INSTRUCTIONS FOR THE TASK:
In the entries below, find the line with "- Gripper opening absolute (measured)" and the line with "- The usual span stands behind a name". Print those two and everything between them exactly, and nothing else.

----

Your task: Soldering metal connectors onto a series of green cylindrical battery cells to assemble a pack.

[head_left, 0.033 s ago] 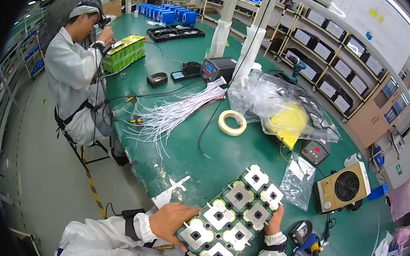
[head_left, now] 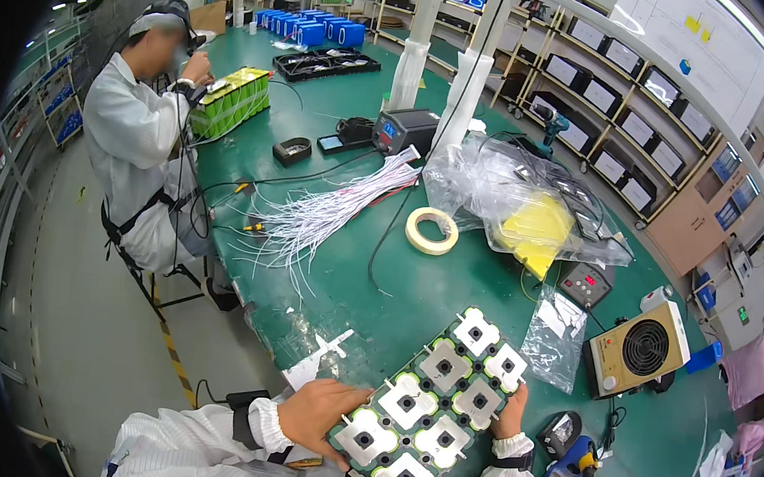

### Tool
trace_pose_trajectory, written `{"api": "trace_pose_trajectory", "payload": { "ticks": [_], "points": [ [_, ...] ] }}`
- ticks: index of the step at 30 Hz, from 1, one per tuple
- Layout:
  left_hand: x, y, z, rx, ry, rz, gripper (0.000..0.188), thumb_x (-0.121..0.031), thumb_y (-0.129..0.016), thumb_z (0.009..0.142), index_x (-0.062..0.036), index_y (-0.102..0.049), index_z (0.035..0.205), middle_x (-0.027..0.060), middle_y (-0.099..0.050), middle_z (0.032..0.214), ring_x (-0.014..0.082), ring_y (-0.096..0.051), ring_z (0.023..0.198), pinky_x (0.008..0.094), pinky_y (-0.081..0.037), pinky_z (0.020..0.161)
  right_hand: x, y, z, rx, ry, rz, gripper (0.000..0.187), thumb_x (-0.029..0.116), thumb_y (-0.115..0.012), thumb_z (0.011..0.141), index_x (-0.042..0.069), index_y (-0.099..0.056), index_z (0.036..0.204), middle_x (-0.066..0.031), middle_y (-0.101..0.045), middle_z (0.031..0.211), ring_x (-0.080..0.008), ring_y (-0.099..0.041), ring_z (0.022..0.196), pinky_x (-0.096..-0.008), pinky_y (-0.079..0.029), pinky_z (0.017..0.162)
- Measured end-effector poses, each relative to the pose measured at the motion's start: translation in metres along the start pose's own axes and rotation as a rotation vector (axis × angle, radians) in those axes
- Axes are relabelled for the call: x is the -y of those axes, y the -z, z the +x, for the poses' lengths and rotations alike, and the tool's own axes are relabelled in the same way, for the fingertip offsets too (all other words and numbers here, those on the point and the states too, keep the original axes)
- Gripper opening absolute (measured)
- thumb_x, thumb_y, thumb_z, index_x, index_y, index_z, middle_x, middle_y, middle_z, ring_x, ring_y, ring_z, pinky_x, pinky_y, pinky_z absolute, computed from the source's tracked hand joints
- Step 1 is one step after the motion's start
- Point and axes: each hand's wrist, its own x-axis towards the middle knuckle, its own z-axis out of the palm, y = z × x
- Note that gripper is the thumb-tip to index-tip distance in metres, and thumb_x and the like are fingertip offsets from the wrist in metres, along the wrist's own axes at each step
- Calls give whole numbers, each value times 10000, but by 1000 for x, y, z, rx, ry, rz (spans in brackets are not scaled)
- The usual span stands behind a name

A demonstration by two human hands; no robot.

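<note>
Between my two hands is a battery pack (head_left: 441,395), a block of cells with pale plates over its top face and green showing between them. It slants up toward the right, close to my body. My left hand (head_left: 321,417) grips its left edge, thumb near the lower corner and fingers along the upper side. On the opposite side my right hand (head_left: 511,411) holds the right edge, its fingers partly hidden behind the pack. A piece of white tape (head_left: 320,358) lies on the table left of the pack.
On the green table (head_left: 339,299) lie a masking tape roll (head_left: 431,231), white wires (head_left: 310,218), plastic bags (head_left: 471,178), a soldering station (head_left: 406,129) and a fan (head_left: 643,348). A soldering iron stand (head_left: 565,468) is at right. At left a co-worker (head_left: 136,123) handles a green battery pack (head_left: 232,102).
</note>
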Motion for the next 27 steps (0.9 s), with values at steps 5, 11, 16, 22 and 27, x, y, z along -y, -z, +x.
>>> {"api": "trace_pose_trajectory", "payload": {
  "ticks": [5,11,16,22,27],
  "points": [
    [-1,-4,-3,1,49,-65,1220,-743,-846,554,53,-499,1412,213,-677,1150,391,-674,956,439,-520,835,-4,9,3,23,-25,-63,291,160,-560,1066,16,-610,1314,-41,-704,1191,-139,-660,1049,-297,-521,924],
    [-5,1,0,18,73,-74,1220,-732,-856,544,55,-497,1404,207,-678,1150,413,-671,964,460,-533,828,5,5,3,73,-21,-54,282,161,-545,1073,20,-617,1307,-41,-704,1193,-136,-660,1050,-299,-528,916],
    [-8,8,9,9,16,-76,1241,-759,-846,571,69,-471,1416,209,-672,1163,406,-670,997,451,-532,840,27,2,2,156,-120,-107,287,165,-556,1054,-2,-646,1270,-65,-717,1177,-147,-666,1050,-315,-537,908],
    [-6,12,12,73,27,-86,1221,-705,-863,624,70,-429,1462,185,-670,1153,372,-666,936,432,-510,803,33,-4,-1,148,-146,-96,314,150,-589,1037,7,-641,1312,-55,-712,1216,-166,-672,1077,-324,-530,943],
    [2,0,5,91,92,-167,1194,-670,-870,606,29,-450,1478,212,-659,1216,402,-655,1016,458,-503,865,18,5,-5,150,-33,-152,317,131,-527,1068,-17,-592,1341,-73,-692,1251,-158,-648,1109,-324,-521,953]
  ]
}}
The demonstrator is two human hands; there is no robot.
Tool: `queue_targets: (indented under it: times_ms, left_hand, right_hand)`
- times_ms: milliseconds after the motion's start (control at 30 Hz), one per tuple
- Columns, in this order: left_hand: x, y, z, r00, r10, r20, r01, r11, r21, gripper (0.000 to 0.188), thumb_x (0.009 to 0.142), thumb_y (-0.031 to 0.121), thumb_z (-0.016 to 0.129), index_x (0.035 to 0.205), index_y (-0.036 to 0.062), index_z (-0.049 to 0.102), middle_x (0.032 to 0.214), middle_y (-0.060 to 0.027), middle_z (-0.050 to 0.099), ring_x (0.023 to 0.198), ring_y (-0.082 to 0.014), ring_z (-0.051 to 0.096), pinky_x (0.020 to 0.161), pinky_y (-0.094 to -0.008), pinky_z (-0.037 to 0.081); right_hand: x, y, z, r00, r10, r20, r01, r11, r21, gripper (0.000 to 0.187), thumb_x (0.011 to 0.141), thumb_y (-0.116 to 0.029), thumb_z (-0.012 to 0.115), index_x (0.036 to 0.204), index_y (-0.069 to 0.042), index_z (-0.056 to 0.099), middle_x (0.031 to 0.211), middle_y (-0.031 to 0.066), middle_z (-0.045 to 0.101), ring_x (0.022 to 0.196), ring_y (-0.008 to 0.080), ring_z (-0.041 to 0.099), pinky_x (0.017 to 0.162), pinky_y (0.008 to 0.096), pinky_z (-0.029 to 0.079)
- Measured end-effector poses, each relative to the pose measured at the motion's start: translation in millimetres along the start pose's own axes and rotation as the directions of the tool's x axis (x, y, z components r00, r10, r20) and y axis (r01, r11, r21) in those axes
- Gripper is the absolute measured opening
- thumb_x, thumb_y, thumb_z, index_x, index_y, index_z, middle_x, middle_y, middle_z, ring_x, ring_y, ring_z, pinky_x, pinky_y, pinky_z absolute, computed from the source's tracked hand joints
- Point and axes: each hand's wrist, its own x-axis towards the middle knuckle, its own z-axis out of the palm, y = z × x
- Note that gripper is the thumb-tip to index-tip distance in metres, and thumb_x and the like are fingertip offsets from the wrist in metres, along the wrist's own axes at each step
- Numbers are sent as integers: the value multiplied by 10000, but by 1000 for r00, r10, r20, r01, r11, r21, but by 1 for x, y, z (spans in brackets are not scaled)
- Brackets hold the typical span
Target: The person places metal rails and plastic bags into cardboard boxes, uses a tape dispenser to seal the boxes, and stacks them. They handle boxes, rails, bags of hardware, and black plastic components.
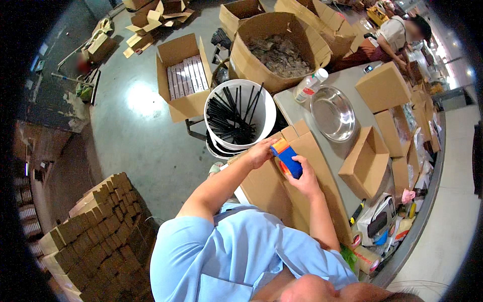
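Observation:
A blue and orange tape dispenser is in my right hand, whose fingers and thumb wrap round its lower part. A red and yellow round edge shows at its left side. My left hand is at the orange end, fingers closed together and touching it or very near; whether they pinch anything is too small to make out. Both hands are above a flat sheet of brown cardboard on the table. Just beyond my left hand stands a white bucket with many thin black rods.
A steel bowl, a white bottle and an open carton stand on the grey table. Beyond are a box of white packs and a large carton. Stacked cardboard is at lower left. Another person bends at far right.

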Motion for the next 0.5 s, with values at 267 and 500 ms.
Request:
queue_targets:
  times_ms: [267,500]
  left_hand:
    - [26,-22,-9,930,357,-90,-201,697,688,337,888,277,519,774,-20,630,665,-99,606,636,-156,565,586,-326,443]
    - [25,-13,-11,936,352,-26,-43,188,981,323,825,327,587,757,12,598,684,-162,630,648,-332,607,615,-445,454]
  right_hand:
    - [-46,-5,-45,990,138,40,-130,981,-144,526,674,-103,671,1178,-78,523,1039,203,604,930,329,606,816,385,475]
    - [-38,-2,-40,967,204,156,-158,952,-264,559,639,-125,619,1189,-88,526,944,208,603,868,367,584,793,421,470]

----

REPLY:
- Gripper opening absolute (measured)
- thumb_x, thumb_y, thumb_z, index_x, index_y, index_z, middle_x, middle_y, middle_z, ring_x, ring_y, ring_z, pinky_x, pinky_y, pinky_z absolute, computed from the source's tracked hand joints
- Step 1 is one step after the motion's start
- Point and axes: each hand's wrist, its own x-axis towards the middle knuckle, its own z-axis out of the palm, y = z × x
- Note that gripper is the thumb-tip to index-tip distance in metres, and thumb_x and the like are fingertip offsets from the wrist in metres, along the wrist's own axes at each step
- Calls give whole numbers, each value times 10000, but by 1000 for x, y, z, rx, ry, rz (spans in brackets are not scaled)
- The usual span stands behind a name

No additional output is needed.